Searches on Internet for pregnancy products surge

A Chinese mom shops for diapers while carrying her baby in a supermarket in Guangzhou, Guangdong province, Jan 23.[Photo/IC]

The volume of Internet searches for products related to pregnancy preparation saw a dramatic increase after China announced its plan last week to allow all couples to have two children.

The search index for "preparing for pregnancy" increased in the past week by 148 percent year-on-year, according to Alibaba's Taobao and Tmall, China's two biggest online shopping platforms.

The index gauges popularity of products based on search volume, with average interest in a product assigned around 100 on the scale.

Before Oct 29, when China announced a plan to ease its family planning policy as part of the country's 13th Five-Year Plan (2016-20) for development, the average daily index of searches for the term "preparing for pregnancy" generally stayed within a range of 50 to 150 on the index, but saw a surge starting late on Oct 29, peaking at 360 on Nov 2.

Customer search data compiled by the two platforms for the index indicated that people from smaller cities in China's northern and central regions are the most eager to have a second child.

None of China's first-tier cities, such as Beijing, Shanghai and Guangzhou, are among the top 20 cities that generate the highest number of "preparing for pregnancy" searches in the past week.

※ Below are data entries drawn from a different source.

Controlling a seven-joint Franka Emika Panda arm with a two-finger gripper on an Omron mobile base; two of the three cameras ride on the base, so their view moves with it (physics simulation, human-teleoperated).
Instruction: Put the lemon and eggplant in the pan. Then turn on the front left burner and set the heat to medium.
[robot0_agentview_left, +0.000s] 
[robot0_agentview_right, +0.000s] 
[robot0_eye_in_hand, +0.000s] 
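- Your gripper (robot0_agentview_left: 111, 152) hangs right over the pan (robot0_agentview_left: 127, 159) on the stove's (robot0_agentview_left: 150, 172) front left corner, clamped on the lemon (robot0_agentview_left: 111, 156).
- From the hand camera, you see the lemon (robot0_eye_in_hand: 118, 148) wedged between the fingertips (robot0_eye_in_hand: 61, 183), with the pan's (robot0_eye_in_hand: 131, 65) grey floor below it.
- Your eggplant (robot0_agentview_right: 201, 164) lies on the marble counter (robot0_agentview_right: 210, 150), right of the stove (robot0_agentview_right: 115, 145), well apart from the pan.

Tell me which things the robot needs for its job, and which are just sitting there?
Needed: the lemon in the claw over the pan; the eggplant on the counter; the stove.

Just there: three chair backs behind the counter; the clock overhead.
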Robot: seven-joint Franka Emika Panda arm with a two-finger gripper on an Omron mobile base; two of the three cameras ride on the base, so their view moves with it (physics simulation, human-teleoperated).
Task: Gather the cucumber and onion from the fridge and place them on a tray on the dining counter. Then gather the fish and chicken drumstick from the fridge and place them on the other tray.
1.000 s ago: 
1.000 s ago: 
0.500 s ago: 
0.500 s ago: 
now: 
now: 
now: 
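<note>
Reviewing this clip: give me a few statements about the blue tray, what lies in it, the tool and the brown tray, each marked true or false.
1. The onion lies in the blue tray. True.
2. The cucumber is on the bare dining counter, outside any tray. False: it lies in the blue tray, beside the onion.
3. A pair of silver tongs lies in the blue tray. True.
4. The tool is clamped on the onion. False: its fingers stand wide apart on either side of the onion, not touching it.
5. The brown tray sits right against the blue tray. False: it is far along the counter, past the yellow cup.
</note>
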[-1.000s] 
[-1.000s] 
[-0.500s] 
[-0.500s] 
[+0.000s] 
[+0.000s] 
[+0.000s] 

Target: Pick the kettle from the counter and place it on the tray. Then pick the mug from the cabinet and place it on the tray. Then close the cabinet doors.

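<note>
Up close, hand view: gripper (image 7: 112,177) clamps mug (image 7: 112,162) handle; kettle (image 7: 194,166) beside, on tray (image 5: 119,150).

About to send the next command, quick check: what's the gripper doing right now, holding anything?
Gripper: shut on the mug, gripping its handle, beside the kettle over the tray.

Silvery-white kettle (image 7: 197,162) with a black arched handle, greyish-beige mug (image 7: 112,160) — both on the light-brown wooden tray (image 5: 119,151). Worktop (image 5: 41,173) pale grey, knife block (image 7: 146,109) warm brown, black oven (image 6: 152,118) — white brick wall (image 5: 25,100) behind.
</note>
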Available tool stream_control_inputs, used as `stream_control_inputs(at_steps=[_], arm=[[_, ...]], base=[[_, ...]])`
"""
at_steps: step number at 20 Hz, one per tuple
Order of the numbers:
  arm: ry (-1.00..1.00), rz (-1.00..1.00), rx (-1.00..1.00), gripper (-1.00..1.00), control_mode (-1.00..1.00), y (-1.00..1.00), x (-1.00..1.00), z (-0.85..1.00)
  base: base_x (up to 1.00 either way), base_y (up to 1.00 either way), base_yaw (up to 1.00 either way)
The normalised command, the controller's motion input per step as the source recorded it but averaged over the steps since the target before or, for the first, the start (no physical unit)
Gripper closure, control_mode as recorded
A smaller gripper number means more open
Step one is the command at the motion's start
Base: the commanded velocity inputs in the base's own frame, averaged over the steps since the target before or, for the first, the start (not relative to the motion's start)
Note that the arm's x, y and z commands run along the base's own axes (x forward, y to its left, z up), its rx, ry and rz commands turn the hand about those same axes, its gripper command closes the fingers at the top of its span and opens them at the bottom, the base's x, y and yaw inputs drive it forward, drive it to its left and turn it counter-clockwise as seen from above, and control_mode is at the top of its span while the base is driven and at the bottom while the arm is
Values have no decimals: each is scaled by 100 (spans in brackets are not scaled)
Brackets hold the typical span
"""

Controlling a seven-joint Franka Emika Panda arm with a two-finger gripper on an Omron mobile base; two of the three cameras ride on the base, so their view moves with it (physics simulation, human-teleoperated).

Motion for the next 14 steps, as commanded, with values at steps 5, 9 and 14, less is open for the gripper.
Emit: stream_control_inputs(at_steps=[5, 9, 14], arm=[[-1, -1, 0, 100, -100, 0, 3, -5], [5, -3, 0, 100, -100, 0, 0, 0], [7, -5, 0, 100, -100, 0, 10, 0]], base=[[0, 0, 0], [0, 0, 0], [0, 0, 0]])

Pregnancy test kits, ovulation prediction kits and oral folic acid are the most popular products being searched for in the medicine and health category, according to statistics from Alibaba.

"Neither my husband nor I is a single child in our family. And we really hope to have two children as our parents did. But we didn't meet the standard to have a second child until the new policy was announced a few days ago," said Yuan Ku, 27, of Xuanwei, Yunnan province.

"The living cost is lower in small cities like where we are now living, and it's affordable for us to have two children," said Yuan, who has a 4-year-old daughter. "We are so glad and now are planning for having a second child."

The new family planning policy, which awaits the approval of the top legislature before it can take effect, is boosting stock prices in China's markets and overseas.

A large number of related companies saw their shares rise by the daily limit of 10 percent on Oct 30, the day after the plan was announced.